▶ WHAT THE TASK ASKS
Your answer should be the exact lines of the data below from the one containing "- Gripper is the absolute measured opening" through the one containing "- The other"; please include nothing else.

▶ GIVEN DATA
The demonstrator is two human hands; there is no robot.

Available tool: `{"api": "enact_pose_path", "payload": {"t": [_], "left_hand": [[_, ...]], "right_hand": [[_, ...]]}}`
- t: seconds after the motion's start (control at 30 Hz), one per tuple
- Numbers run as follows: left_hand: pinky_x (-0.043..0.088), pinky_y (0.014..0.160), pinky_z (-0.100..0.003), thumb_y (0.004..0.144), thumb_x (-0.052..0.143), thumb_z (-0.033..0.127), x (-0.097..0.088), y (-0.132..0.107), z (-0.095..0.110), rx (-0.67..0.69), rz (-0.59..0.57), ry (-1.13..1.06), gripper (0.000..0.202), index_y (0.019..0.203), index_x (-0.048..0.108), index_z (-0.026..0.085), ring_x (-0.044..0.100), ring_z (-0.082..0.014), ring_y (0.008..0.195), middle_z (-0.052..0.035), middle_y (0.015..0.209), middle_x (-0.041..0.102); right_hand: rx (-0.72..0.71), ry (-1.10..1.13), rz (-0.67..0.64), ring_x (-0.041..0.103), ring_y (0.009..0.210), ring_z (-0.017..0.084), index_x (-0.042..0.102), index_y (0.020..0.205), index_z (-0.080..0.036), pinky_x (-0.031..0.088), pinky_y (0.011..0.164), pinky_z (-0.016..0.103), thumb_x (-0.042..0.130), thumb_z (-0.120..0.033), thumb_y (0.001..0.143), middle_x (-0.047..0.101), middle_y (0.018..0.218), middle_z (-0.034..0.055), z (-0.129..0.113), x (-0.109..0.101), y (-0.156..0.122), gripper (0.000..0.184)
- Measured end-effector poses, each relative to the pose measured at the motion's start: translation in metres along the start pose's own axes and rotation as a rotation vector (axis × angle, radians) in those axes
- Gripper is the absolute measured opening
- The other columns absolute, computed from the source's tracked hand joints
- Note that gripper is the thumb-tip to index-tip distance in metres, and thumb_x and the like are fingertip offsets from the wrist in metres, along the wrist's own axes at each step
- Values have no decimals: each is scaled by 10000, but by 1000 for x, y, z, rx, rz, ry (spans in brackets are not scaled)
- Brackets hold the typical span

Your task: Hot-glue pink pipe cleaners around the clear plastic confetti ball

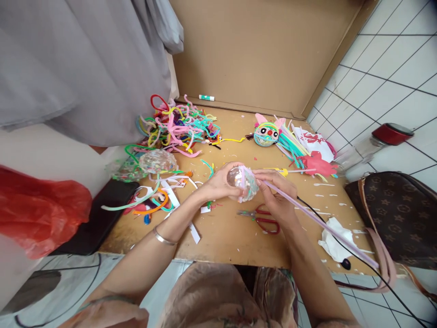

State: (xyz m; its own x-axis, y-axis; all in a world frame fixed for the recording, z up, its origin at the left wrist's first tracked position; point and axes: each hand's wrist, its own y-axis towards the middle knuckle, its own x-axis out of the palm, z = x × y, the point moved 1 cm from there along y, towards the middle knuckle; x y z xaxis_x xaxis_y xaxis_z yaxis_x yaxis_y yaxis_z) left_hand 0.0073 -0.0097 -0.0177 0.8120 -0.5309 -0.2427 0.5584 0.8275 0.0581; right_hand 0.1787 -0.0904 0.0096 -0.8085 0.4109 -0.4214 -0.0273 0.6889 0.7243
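Observation:
My left hand point(221, 181) is closed around a clear, rounded plastic piece point(251, 187), which looks like a ball or a bottle end. A lilac band crosses its middle. Pinched in my right hand point(280, 193), close against the plastic, is a long lilac pipe cleaner point(327, 225) that runs down toward the lower right. Whether its near end is fixed to the plastic I cannot make out. Just below my hands lie red-handled scissors point(267, 224), blades pointing left. Beyond my right hand is a yellow-handled tool point(282, 171), partly hidden.
A heap of coloured pipe cleaners point(180, 125) and another clear plastic piece point(157, 161) are at the left. At the back right sits an animal-faced craft figure point(266, 133). A bottle point(358, 152), a crumpled tissue point(337, 237) and a brown bag point(398, 218) line the right side.

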Motion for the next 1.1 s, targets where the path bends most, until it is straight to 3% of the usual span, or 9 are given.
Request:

▶ WRITTEN ANSWER
- Gripper is the absolute measured opening
- The other columns absolute, computed from the source's tracked hand joints

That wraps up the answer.